Our Man in the Field
UK-based Americana band Our Man in the Field, featuring lead singer-songwriter Alexander Ellis, also made The Rattle’s cut for venture partnership. Though his career seems to follow a familiar path--writing well-liked Americana music, performing alongside Grammy nominees and winners--Ellis hasn’t done a single traditional deal. By teaming up with music publishing legend, Steve Lewis through The Rattle’s network, he’s found core groups of advocates, developing strong relationships with them using startup-minded community building techniques. He uses this community to design products based on “customer feedback.” all while making great music along the way. Despite producers, labels, and publishers scrambling to work with him, he’s maintained his startup-way of operating, which has led to Ellis raising significant Venture Capital from prominent UK investors and creating a business 90% more profitable than comparable artists at his stage.
Feed, founded by Nick Edwards and Joshua Jacobson, is on a mission to help more people around the world turn their hobby, idea or passion into a business.
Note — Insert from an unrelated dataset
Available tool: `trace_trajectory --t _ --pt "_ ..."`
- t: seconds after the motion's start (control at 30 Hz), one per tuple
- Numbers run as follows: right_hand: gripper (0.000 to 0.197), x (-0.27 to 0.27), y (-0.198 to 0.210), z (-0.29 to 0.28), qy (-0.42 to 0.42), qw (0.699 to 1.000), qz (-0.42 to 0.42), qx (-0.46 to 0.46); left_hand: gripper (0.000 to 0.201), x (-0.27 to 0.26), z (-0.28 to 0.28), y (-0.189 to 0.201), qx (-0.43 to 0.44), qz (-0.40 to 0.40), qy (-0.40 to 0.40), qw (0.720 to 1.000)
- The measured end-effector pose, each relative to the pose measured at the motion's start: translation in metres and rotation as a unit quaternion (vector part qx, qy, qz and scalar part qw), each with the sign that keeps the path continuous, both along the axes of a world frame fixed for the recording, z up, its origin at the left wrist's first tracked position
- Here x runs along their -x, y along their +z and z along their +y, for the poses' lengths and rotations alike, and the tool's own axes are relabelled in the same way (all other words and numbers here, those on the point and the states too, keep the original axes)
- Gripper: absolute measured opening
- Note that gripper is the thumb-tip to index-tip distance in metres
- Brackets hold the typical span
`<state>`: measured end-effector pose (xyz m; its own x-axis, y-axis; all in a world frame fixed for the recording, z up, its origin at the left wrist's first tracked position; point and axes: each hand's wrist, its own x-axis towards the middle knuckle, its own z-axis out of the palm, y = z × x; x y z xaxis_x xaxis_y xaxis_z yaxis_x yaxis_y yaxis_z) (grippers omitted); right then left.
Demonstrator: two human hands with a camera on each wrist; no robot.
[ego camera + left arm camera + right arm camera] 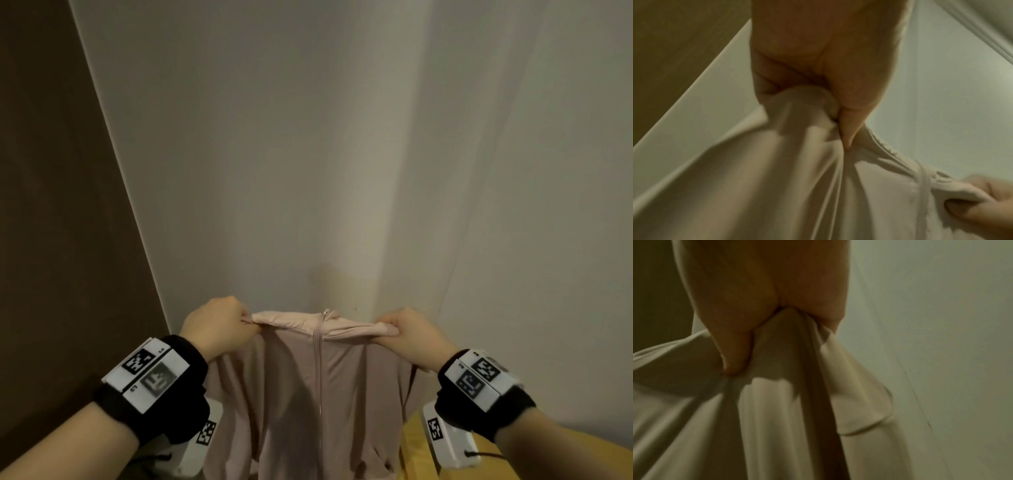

Starting out as digital marketers in music, the founders noticed that artists’ organic posts were often the most compelling marketing content (as opposed to any bespoke ad creative)... and that it was incredibly hard to predict which posts were going to work best. So they embraced the situation and built their own AI-learning advertising technology designed specifically for small budgets. The platform identifies a user’s most engaging social media posts and leans into the content that gets the best response, running an automated marketing funnel on budgets starting from just a few dollars per day. The beta version has improved ad metrics like clickthrough rates and engagement by up to 10x versus their users’ other ads on a like-for-like basis.
The Rattle Venture Label provided them a unique opportunity to develop their product in the presence of exactly the people they are aiming to help - something every startup wishes they could do, but is rarely given the opportunity.
“As digital collaboration enables partnerships between people working across multiple disciplines, communities like The Rattle are going to become ever more essential. By being part of the community, we want to play a part in making the projects of others more likely to succeed as businesses” notes Joshua Jacobson of Feed.
“For me, it’s about showing people examples of how it can be done in a different way. Often you look at someone like Kanye West and think to get to that level you have to be signed to a label,” reflects Feed’s Nick Edwards. “We want to show just how much individuals and small teams can achieve by themselves, when they have the right tools and resources to help them along the way.